Give the data back exactly as it stands.

(DATA SECTION)

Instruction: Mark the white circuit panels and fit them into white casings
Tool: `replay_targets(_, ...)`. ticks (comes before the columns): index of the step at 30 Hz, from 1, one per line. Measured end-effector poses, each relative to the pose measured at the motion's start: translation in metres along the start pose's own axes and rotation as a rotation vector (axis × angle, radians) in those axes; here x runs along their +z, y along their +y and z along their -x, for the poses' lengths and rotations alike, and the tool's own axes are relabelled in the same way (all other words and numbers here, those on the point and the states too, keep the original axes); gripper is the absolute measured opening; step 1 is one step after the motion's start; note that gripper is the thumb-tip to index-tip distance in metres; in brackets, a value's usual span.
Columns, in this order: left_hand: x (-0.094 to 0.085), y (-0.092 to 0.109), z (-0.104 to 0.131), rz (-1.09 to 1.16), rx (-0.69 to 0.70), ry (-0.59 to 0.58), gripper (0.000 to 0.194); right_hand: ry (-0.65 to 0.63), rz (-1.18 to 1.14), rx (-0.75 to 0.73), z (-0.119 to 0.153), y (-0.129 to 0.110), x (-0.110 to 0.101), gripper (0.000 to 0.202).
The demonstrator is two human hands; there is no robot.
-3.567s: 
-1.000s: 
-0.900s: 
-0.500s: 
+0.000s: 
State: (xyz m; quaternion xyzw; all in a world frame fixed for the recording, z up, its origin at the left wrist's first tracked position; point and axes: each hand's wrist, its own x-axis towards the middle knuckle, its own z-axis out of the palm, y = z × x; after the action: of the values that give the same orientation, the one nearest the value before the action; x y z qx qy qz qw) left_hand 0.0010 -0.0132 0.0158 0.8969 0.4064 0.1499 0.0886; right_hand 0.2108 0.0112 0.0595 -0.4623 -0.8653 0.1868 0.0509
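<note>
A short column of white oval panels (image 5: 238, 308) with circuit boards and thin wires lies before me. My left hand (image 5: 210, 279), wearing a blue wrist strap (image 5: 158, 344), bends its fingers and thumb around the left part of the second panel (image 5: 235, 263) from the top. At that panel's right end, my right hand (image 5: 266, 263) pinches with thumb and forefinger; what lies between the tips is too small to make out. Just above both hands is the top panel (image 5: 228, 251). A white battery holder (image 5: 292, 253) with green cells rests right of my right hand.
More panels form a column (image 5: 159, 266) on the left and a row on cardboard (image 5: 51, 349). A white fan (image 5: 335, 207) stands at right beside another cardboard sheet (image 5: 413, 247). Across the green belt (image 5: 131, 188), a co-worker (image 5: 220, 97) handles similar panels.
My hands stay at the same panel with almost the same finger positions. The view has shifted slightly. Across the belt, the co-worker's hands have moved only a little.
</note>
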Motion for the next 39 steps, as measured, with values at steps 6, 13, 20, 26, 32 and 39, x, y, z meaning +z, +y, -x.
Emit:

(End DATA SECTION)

SOLUTION BELOW ▸
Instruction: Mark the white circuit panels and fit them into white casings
Tool: `replay_targets(_, ...)`. ticks (comes before the columns): index of the step at 30 Hz, from 1, one per line. Measured end-effector poses, each relative to the pose measured at the motion's start: translation in metres along the start pose's own axes and rotation as a rotation vector (axis × angle, radians) in those axes; here x runs along their +z, y along their +y and z along their -x, for the poses' lengths and rotations alike, and the tool's own axes are relabelled in the same way (all other words and numbers here, those on the point and the states too, keep the original axes); gripper is the absolute measured opening; step 1 is one step after the motion's start; note that gripper is the thumb-tip to index-tip distance in metres; in brackets, a value's usual span.
Columns, in this order: left_hand: x (-0.094 to 0.085), y (-0.092 to 0.109), z (-0.104 to 0.131), rz (-1.09 to 1.16), rx (-0.69 to 0.70), ry (-0.59 to 0.58), gripper (0.000 to 0.194); right_hand: ry (-0.65 to 0.63), rz (-1.18 to 1.14), rx (-0.75 to 0.73), z (-0.119 to 0.153), y (-0.129 to 0.110), x (-0.110 to 0.101), gripper (0.000 to 0.202).
The demonstrator is two human hands; there is no robot.
-3.567s: 
-1.000s: 
-0.900s: 
-0.500s: 
+0.000s: 
State: (xyz m; quaternion xyzw; all in a world frame fixed for the recording, z up, its origin at the left wrist's first tracked position; point and axes: each hand's wrist, its own x-axis towards the middle knuckle, its own z-axis out of the palm, y = z × x; after the action: of the values that give the same orientation, the one nearest the value before the action; x y z qx qy qz qw) left_hand 0.0010 -0.0132 0.0158 0.8969 0.4064 0.1499 0.0886; right_hand 0.2108 0.0112 0.0595 -0.4623 -0.8653 0.1868 0.0509
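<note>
A short column of white oval panels (image 5: 238, 308) with circuit boards and thin wires lies before me. My left hand (image 5: 210, 279), wearing a blue wrist strap (image 5: 158, 344), bends its fingers and thumb around the left part of the second panel (image 5: 235, 263) from the top. At that panel's right end, my right hand (image 5: 266, 263) pinches with thumb and forefinger; what lies between the tips is too small to make out. Just above both hands is the top panel (image 5: 228, 251). A white battery holder (image 5: 292, 253) with green cells rests right of my right hand.
More panels form a column (image 5: 159, 266) on the left and a row on cardboard (image 5: 51, 349). A white fan (image 5: 335, 207) stands at right beside another cardboard sheet (image 5: 413, 247). Across the green belt (image 5: 131, 188), a co-worker (image 5: 220, 97) handles similar panels.
My hands stay at the same panel with almost the same finger positions. The view has shifted slightly. Across the belt, the co-worker's hands have moved only a little.
</note>
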Motion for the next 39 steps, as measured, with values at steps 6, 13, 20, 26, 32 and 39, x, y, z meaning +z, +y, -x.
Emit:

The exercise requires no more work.